- **PROBLEM STATEMENT**:
The required output is a single number: how many lines of the material contain the string "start".

- **AVAILABLE DATA**:
_ _ _ _ _

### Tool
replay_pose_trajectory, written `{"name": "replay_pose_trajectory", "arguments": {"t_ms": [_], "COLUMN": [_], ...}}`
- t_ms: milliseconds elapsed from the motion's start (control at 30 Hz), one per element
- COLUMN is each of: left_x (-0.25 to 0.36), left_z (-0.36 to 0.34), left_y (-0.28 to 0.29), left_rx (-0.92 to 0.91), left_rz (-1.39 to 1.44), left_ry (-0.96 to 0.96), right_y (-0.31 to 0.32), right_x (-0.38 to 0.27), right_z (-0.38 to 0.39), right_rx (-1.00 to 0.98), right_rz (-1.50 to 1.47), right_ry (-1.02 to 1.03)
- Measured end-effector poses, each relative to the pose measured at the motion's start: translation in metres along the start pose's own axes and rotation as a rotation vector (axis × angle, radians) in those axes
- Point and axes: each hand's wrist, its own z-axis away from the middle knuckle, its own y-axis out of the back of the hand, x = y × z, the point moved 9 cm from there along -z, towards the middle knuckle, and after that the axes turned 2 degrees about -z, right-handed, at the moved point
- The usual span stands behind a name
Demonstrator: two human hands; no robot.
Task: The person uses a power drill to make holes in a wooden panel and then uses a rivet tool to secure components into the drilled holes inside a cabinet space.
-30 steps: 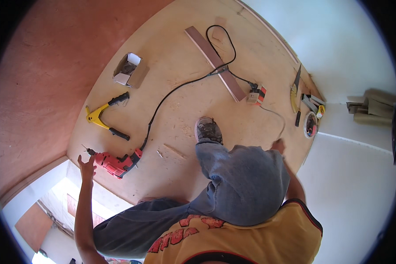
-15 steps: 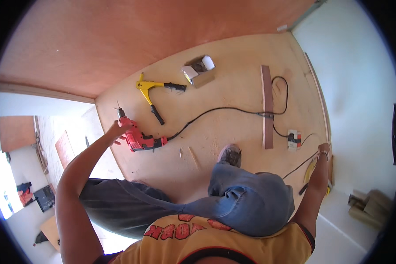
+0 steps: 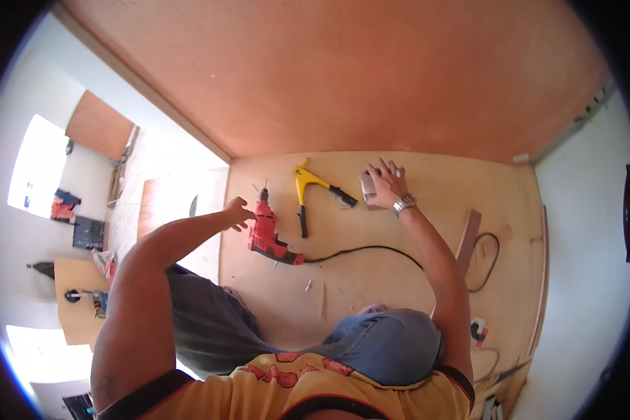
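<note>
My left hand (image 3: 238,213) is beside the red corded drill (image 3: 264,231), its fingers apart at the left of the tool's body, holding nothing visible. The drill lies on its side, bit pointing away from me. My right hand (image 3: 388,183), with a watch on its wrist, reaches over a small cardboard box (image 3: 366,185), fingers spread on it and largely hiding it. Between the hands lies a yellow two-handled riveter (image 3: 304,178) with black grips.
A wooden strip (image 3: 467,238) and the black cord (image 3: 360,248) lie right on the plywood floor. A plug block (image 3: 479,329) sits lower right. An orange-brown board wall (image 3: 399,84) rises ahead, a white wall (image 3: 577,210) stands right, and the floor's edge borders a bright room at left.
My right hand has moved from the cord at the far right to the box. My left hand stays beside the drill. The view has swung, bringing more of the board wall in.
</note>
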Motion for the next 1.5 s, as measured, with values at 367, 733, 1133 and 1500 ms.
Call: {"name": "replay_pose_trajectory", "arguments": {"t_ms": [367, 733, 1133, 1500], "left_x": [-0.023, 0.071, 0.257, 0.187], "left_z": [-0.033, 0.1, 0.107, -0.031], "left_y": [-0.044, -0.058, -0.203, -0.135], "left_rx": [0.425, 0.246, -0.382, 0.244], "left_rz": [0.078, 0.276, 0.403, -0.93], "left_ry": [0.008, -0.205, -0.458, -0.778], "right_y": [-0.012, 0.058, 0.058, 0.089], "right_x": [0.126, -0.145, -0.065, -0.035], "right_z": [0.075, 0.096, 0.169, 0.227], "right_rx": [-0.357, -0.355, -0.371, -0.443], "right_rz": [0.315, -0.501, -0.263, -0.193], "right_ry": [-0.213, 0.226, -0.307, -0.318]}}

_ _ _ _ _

- **RESULT OF THIS EXERCISE**:
2